Tanaka R, Shima K, Kumahara Y, Matsuyama T, Tarui S, Sawazaki N
Nihon Naibunpi Gakkai Zasshi. 1978 Jan 20;54(1):23-8. doi: 10.1507/endocrine1927.54.1_23.
It has been reported that Xenopsin, Neurotensin and Substance P change plasma glucagon and insulin levels when they are administered in vivo. In order to clarify whether these agents have a direct effect on glucagon and insulin secretion from the pancreas, the action of each substance was examined by using the rat pancreas perfusion technique. The results were as follows: The perfusion with 1 and 5 nmole/min of Xenopsin for ten minutes resulted in a significant but transient release within two minutes. Neurotensin did not show any stimulatory effect on glucagon release in the concentration of 1 or 5 nmole/min for ten minutes. However, Substance P lowered significantly the glucagon concentration in the perfusate in a similar concentration. None of these substances influenced significantly insulin release from the perfused pancreas. These findings suggest that the hyperglucagonemia caused by these three agents in vivo may not be attributed to the direct effect on the pancreatic A-cell.

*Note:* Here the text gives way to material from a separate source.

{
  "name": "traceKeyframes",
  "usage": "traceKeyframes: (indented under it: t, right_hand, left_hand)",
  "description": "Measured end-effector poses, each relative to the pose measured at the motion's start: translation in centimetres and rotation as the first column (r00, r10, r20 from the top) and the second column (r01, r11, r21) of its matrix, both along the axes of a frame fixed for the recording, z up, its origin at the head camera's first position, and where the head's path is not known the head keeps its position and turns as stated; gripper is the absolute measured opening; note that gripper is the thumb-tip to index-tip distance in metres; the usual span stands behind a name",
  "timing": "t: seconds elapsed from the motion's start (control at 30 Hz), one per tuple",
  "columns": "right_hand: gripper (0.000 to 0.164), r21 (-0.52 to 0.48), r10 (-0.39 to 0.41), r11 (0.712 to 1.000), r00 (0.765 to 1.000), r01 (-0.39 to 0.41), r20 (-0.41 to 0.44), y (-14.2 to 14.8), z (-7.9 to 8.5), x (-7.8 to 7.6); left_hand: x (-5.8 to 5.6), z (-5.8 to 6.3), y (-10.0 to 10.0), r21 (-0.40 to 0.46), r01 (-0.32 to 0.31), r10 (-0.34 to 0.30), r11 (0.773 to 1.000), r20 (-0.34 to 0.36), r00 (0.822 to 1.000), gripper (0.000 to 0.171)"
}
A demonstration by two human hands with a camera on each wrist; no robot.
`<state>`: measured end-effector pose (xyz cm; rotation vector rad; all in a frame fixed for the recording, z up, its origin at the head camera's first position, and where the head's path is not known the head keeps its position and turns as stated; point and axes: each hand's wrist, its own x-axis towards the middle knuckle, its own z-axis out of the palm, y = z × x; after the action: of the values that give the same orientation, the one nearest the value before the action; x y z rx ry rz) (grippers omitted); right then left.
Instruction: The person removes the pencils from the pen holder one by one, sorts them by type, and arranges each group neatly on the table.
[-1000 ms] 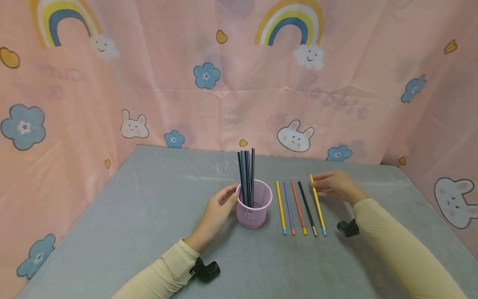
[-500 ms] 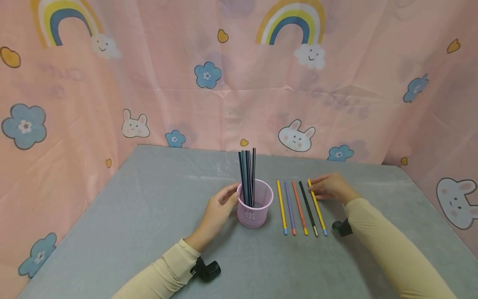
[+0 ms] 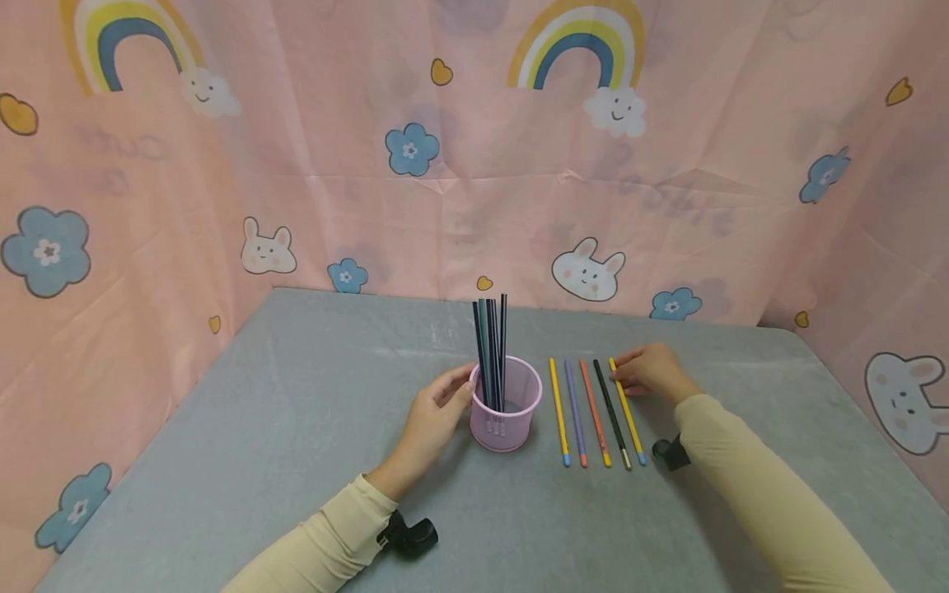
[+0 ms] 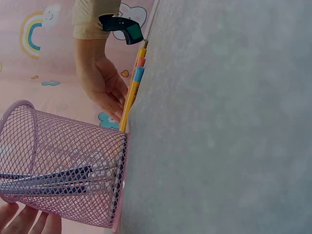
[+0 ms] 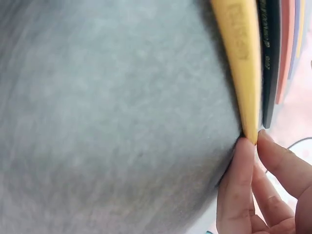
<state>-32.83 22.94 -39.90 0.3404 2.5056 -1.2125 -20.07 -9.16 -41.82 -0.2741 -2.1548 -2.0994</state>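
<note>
A pink mesh pen cup (image 3: 500, 432) stands upright on the grey table, with several thin dark sticks (image 3: 489, 350) leaning in it, their lower ends clear. My left hand (image 3: 428, 418) holds the cup's left side, thumb near the rim; its fingertips (image 4: 48, 223) show against the mesh in the left wrist view. To the right of the cup, my right hand (image 3: 654, 375) pinches the far end of a yellow pencil (image 3: 628, 416), which lies at the right end of a row. In the right wrist view thumb and finger meet at that pencil's tip (image 5: 251, 131).
Left of the held pencil lie a black pencil (image 3: 612, 416), a red pencil (image 3: 596, 412), a purple pencil (image 3: 575, 416) and another yellow pencil (image 3: 559, 416), roughly parallel. A pink patterned curtain (image 3: 460, 214) encloses the table's back and sides. Each wrist wears a black camera (image 3: 409, 537).
My right hand has moved left with the yellow pencil, bringing it closer to the black one and straighter in line with the row. My left hand and the cup have stayed put.
</note>
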Motion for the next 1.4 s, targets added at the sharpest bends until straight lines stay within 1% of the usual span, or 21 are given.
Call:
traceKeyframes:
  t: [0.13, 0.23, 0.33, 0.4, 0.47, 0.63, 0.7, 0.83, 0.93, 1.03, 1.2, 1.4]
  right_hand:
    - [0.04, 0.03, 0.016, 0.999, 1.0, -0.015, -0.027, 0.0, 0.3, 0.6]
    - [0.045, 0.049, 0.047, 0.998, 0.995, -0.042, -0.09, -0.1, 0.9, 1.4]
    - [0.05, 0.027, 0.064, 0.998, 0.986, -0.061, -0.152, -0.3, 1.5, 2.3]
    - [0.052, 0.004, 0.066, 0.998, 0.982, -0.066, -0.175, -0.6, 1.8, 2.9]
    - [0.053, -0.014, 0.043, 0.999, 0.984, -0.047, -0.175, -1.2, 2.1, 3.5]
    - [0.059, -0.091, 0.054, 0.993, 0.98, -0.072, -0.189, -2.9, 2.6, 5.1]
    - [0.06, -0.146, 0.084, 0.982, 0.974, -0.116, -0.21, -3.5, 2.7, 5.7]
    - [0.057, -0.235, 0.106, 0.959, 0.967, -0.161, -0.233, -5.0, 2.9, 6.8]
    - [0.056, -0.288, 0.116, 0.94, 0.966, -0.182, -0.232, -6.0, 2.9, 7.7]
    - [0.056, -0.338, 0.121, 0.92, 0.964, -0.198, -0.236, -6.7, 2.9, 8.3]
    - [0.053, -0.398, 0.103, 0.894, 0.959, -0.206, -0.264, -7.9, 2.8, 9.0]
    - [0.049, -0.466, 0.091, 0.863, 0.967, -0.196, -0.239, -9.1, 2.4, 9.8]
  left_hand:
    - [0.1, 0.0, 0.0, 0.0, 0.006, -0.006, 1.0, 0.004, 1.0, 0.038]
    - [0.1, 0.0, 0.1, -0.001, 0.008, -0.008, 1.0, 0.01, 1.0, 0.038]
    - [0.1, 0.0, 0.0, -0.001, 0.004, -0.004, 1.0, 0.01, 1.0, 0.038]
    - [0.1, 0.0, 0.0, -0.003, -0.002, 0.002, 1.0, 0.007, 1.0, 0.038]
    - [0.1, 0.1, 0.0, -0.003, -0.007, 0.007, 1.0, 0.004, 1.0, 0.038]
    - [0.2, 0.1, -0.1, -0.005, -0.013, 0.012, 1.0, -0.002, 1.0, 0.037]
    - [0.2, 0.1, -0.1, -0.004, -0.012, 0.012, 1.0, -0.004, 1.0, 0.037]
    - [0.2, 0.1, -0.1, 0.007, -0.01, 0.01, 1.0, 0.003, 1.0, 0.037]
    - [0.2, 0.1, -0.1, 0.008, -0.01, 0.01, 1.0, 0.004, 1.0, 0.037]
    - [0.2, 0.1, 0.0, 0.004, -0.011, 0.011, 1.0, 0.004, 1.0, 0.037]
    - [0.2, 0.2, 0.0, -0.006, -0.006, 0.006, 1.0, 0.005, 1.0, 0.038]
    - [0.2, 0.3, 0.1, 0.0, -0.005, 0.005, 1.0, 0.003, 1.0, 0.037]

据报道,蛙皮素、神经降压素和P物质在体内给药时会改变血浆胰高血糖素和胰岛素水平。为了阐明这些物质是否对胰腺的胰高血糖素和胰岛素分泌有直接作用,采用大鼠胰腺灌注技术研究了每种物质的作用。结果如下:以1和5纳摩尔/分钟的速度灌注蛙皮素10分钟,在两分钟内导致显著但短暂的释放。在1或5纳摩尔/分钟的浓度下灌注10分钟,神经降压素对胰高血糖素释放没有任何刺激作用。然而,P物质在相似浓度下可显著降低灌注液中的胰高血糖素浓度。这些物质均未对灌注胰腺的胰岛素释放产生显著影响。这些发现表明,这三种物质在体内引起的高胰高血糖素血症可能并非归因于对胰腺A细胞的直接作用。